Keith Laughlin at Flat Branch Park
in Columbia, Mo.
The Partnership for Active Transportation
The actions of the U.S. Congress in the last six months have been enough to make a sane person tear his hair out. While the popularity of trails, walking and bicycling has never been greater, this summer Congress passed a transportation bill that cut funding for walking and biking programs by 30 percent—with deeper cuts possible, depending on how the bill is implemented.
Let me make one thing very clear: These cuts weren't imposed to reduce the federal deficit. Rather, they were intended to increase the 80 percent share of federal transportation spending devoted to highways by slashing the tiny 1.5 percent that supports trails, walking and bicycling.
These cuts in "active transportation" are a perfect example of government being penny-wise and pound-foolish. These relatively small investments in making our communities more walkable, more bikeable and more livable produce significant economic returns by reducing traffic congestion, saving gasoline, avoiding health care costs associated with obesity and improving quality of life.
Why does Congress insist on cutting these popular and cost-effective programs? The simple truth is that trail and bicycle advocates can't compete with the well-funded highway lobby for the ear of lawmakers. We don't have political action committees that can contribute millions of dollars to congressional campaigns.
So what do we do? Giving up is not an option. The promise of active transportation for creating healthier places for healthier people is too great to abandon.
The answer is that we must be smart and strategic about deploying another form of
political influence. We have to develop compelling and unassailable arguments in support of active transportation that are championed by a coalition too broad and too deep for elected officials to ignore.
To build this political clout, Rails-to-Trails Conservancy has been the driving force behind an exciting new coalition: the Partnership for Active Transportation. This coalition is expanding our movement beyond trail, walking and bicycling advocates by enlisting organizations at the national, state and local levels dedicated to furthering the economic health of places and the public health of people through investments in active transportation.

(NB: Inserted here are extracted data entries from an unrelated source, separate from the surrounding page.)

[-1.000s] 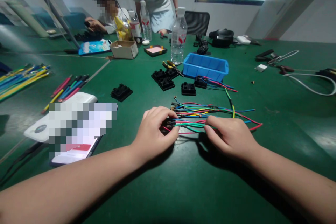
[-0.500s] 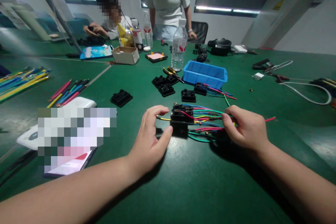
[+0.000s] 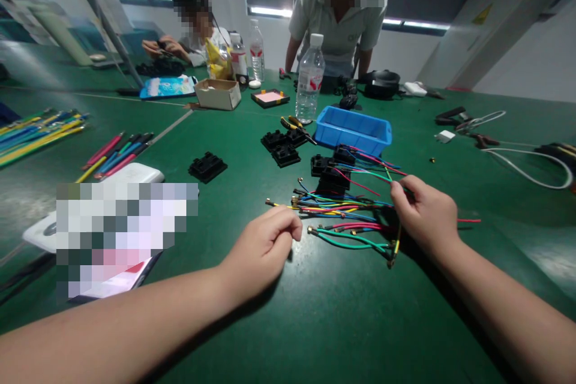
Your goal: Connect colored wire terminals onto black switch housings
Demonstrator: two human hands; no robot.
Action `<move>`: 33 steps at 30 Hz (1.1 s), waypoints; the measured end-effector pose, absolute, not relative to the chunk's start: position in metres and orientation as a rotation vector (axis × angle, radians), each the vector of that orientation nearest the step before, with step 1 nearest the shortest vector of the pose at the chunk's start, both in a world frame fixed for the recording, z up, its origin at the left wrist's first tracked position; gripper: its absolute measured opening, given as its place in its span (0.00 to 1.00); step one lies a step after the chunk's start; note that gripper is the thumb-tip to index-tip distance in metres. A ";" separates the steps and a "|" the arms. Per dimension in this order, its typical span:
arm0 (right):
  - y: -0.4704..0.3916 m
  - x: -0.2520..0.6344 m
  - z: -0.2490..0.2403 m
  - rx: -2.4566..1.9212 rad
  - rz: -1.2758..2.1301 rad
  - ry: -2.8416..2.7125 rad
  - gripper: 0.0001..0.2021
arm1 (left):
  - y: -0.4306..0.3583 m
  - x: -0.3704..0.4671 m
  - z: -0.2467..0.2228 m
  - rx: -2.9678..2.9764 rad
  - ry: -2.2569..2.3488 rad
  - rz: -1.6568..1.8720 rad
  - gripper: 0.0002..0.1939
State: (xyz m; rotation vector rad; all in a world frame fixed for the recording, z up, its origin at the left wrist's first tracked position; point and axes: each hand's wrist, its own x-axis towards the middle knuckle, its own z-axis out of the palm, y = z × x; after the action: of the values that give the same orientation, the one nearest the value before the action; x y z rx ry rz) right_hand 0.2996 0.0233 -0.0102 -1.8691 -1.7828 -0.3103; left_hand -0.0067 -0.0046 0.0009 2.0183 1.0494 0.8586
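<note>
My right hand (image 3: pixel 425 213) is closed in a pinch on a green wire (image 3: pixel 380 175) that runs to a black plastic connector block (image 3: pixel 333 179). A red wire (image 3: pixel 468 221) sticks out beyond that hand; whether it is held is hidden. My left hand (image 3: pixel 269 240) is curled beside a loose bundle of coloured wires (image 3: pixel 333 211) with metal terminals, and nothing shows in its fingers. Nearer me in the bundle lie green wires (image 3: pixel 351 245). The block stands behind the bundle, against another black block (image 3: pixel 320 163).
A blue bin (image 3: pixel 353 132), pliers (image 3: pixel 294 124), a water bottle (image 3: pixel 309 84) and more black blocks (image 3: pixel 283 147) stand farther back. To the left are a single block (image 3: pixel 207 167), a white device (image 3: pixel 135 179) and wire bundles (image 3: pixel 119 156). Two people are across the table.
The black block has moved away from me and lies behind the wires, which are spread on the table. My left fingers have curled in. The standing person has leaned forward and shifted right.
</note>
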 end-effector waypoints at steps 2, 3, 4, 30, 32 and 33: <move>0.024 0.298 -0.012 -1.881 -0.300 -1.771 0.17 | -0.004 -0.005 0.001 2.013 1.056 0.812 0.10; 0.024 0.298 -0.012 -1.888 -0.301 -1.763 0.17 | -0.004 -0.005 0.001 2.010 1.058 0.788 0.09; 0.024 0.298 -0.013 -1.895 -0.303 -1.755 0.16 | -0.004 -0.004 0.001 2.009 1.061 0.765 0.09; 0.045 0.333 -0.020 -1.888 -0.337 -1.704 0.16 | -0.001 -0.001 0.001 1.995 1.124 0.641 0.09; 0.046 0.334 -0.021 -1.897 -0.331 -1.720 0.16 | -0.001 -0.001 0.001 1.995 1.125 0.642 0.09; 0.046 0.334 -0.021 -1.902 -0.329 -1.725 0.16 | -0.001 -0.001 0.001 1.995 1.126 0.642 0.09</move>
State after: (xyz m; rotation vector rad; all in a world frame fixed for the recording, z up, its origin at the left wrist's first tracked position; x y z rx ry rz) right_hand 0.3343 0.0461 -0.0209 -1.9024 -1.7253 -0.3290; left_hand -0.0009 -0.0010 0.0010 1.9949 1.1258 0.6422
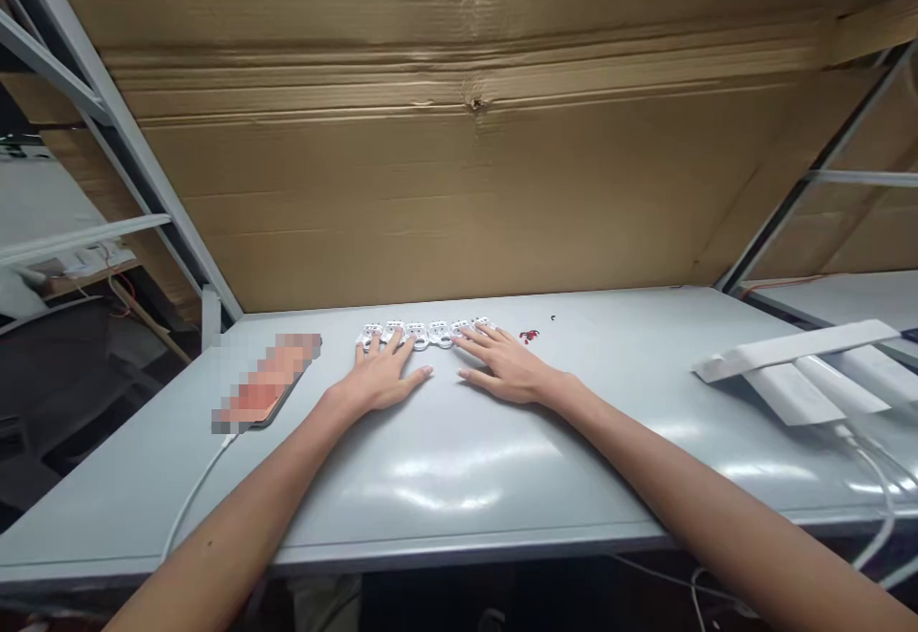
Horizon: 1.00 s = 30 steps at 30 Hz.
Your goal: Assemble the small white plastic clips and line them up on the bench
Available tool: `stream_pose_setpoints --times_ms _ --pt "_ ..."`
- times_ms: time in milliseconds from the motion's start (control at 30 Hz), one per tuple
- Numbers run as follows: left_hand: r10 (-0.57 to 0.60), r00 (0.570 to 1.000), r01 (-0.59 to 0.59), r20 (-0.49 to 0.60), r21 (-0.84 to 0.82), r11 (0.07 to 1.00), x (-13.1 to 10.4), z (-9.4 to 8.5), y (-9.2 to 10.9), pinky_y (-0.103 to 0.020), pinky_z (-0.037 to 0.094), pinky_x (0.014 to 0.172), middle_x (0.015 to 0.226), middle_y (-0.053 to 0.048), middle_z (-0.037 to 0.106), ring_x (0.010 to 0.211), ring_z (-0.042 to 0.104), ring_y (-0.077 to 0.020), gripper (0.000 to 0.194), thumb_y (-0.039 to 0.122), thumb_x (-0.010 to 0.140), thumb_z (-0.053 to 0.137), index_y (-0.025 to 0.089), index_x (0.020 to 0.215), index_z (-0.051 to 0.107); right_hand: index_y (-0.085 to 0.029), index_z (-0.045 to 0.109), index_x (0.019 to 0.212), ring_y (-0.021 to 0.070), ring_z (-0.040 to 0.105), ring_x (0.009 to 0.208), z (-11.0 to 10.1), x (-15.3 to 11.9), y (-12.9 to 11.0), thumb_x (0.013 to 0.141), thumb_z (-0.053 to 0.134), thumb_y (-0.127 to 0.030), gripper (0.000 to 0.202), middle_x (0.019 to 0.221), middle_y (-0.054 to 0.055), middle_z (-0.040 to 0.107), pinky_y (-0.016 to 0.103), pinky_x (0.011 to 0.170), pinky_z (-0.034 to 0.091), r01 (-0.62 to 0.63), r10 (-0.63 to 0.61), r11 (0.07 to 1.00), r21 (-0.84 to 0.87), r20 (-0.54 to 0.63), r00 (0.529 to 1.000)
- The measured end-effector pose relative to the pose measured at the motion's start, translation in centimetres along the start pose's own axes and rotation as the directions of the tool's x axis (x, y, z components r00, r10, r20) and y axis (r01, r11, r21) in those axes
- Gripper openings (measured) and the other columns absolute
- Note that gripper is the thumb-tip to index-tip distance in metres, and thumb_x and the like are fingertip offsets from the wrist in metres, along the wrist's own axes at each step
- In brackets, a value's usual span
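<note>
A row of several small white pieces with rounded loops and dark dots (pixel 438 332) lies on the table towards its back edge. Their exact kind is too small to make out. My left hand (pixel 380 379) rests flat with spread fingers, its fingertips on the left pieces of the row. On the right end of the row lie the fingertips of my right hand (pixel 511 366), also flat and spread. Both thumbs point inward, apart from each other. Just right of the row is a little cluster of red and black bits (pixel 529 336).
A blurred-out phone (pixel 276 383) with a white cable (pixel 193 493) lies at the left of the grey-white table (pixel 459 479). White box-like items (pixel 796 355) with cables sit at the right. A cardboard wall (pixel 459 202) closes the back, between metal frame posts (pixel 154 163).
</note>
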<state>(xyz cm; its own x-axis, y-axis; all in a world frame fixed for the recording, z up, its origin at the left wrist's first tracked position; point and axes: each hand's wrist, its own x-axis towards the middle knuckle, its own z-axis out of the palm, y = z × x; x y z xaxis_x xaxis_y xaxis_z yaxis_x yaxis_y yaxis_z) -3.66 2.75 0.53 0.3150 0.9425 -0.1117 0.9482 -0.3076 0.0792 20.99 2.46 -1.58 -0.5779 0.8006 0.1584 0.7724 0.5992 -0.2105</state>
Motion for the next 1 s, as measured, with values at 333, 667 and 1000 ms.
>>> stream_pose_setpoints --times_ms 333,667,1000 --pt "0.044 0.999 -0.044 -0.006 -0.009 0.999 -0.1 0.0 0.9 -0.062 0.007 0.116 0.164 -0.007 0.009 0.149 0.002 -0.0413 0.083 0.074 0.092 0.02 0.022 0.157 0.021 -0.022 0.037 0.152 0.0368 0.017 0.149 -0.2 -0.2 -0.4 0.097 0.021 -0.067 0.073 0.161 0.011 0.028 0.056 0.117 0.019 -0.017 0.017 0.997 -0.075 0.009 1.0" --pt "0.059 0.996 -0.06 -0.072 -0.013 0.998 0.7 0.7 2.3 -0.064 0.012 0.114 0.163 -0.01 0.015 0.148 0.01 -0.0424 0.072 0.066 0.096 0.022 0.023 0.154 0.029 -0.022 0.042 0.149 0.0384 0.019 0.148 0.0 -0.7 0.5 0.098 0.026 -0.063 0.068 0.159 0.013 0.031 0.06 0.115 0.02 -0.077 0.075 0.996 -0.042 -0.036 0.997" --pt "0.012 0.996 -0.013 -0.089 -0.011 1.0 1.6 0.9 2.8 -0.063 0.011 0.115 0.163 -0.008 0.016 0.148 0.011 -0.0425 0.07 0.063 0.098 0.018 0.024 0.155 0.026 -0.024 0.045 0.147 0.0374 0.019 0.147 -0.1 -0.1 1.1 0.098 0.028 -0.06 0.063 0.16 0.013 0.029 0.058 0.116 0.02 -0.155 0.154 0.987 -0.031 -0.04 0.987"
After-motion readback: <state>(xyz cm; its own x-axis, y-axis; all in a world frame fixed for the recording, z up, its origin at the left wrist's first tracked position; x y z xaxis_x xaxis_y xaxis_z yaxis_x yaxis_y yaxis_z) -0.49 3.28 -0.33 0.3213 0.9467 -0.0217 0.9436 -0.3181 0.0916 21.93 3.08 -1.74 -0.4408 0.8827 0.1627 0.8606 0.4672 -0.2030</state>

We just launched the partnership this past September, and already more than 100
organizations have signed on to join us. I encourage you to visit us today and learn more about our mission and partners. It's simple: Trails, walking and bicycling are essential ingredients for an active, healthy and prosperous America. And as the coalition grows, so does the strength and breadth of our message—reaching from small towns and counties up through the highest levels of government.